An object to be printed (output of functions rgcca, rgcca_cv, rgcca_permutation, rgcca_bootstrap, or rgcca_stability).

...

Further arguments passed to other methods.

Value

none

Examples

## Printing of an rgcca object
data(Russett)
blocks <- list(
  agriculture = Russett[, seq(3)],
  industry = Russett[, 4:5],
  politic = Russett[, 6:8]
)
C <- matrix(c(0, 0, 1, 0, 0, 1, 1, 1, 0), 3, 3)
res <- rgcca(blocks,
  connection = C, ncomp = rep(2, 3), tau = c(1, 1, 1),
  scheme = "factorial", scale = TRUE, verbose = FALSE
)
print(res)
#> Fitted RGCCA model. 
#> The algorithm converged to a stationnary point:
#> 	- After 2 iterations for component 1.
#> 	- After 6 iterations for component 2.

## Printing of an rgcca_cv object
res <- rgcca_cv(blocks,
  response = 3, method = "rgcca", par_type = "tau",
  par_value = c(0, 0.2, 0.3), n_run = 1, n_cores = 1,
  verbose = TRUE
)
print(res)
#> RGCCA cross-validation object obtained with 10 sets of parameters using 5 folds.
#> Regression was performed using lm model.

## Printing of an rgcca_permutation object
perm.out <- rgcca_permutation(blocks,
  par_type = "tau",
  n_perms = 5, n_cores = 1,
  verbose = TRUE
)
print(perm.out)
#> RGCCA permutation object obtained with 10 sets of parameters and 5 permutations each.

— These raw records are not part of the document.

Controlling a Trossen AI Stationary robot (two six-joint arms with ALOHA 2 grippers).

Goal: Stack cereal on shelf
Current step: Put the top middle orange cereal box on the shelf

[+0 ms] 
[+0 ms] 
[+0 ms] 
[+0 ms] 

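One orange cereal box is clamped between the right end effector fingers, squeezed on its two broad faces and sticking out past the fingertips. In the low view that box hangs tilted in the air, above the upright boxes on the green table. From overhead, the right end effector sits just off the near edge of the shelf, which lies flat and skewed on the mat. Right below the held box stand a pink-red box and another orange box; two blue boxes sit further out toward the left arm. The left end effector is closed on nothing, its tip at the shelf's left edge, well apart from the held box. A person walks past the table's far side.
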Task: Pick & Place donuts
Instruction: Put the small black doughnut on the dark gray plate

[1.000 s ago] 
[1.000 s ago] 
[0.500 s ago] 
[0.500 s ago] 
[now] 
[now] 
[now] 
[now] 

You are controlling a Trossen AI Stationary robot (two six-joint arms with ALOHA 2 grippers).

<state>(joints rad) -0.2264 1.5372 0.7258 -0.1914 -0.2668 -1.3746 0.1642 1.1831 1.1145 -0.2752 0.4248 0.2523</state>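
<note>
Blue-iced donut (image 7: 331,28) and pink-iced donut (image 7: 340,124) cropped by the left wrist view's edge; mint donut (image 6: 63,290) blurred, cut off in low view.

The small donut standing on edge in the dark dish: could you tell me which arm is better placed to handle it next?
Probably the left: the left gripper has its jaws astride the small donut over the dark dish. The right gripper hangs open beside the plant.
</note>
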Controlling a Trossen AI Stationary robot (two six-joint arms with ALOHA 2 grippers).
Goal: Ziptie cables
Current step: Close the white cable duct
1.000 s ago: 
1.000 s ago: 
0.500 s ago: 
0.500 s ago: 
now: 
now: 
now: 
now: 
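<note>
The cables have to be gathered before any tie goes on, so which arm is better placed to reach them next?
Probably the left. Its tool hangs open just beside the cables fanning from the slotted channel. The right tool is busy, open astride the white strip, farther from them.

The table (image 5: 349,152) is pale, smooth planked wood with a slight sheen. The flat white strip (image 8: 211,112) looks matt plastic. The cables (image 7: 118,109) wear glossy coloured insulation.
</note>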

## Printing of an rgcca_bootstrap object
fit.rgcca <- rgcca(blocks, ncomp = c(2, 1, 2))
boot.out <- rgcca_bootstrap(fit.rgcca, n_boot = 20, n_cores = 2,
                            verbose = TRUE)
#> Bootstrap samples sanity check...
#> OK
print(boot.out)
#> RGCCA bootstrap object obtained with 20 bootstrap samples.

## Printing of an rgcca_stability object
fit.sgcca <- rgcca(blocks, sparsity = c(.8, .9, .6))
res <- rgcca_stability(fit.sgcca, n_boot = 10, verbose = TRUE)
#> Bootstrap samples sanity check...
#> OK
print(res)
#> RGCCA stability object obtained with 10 bootstrap samples.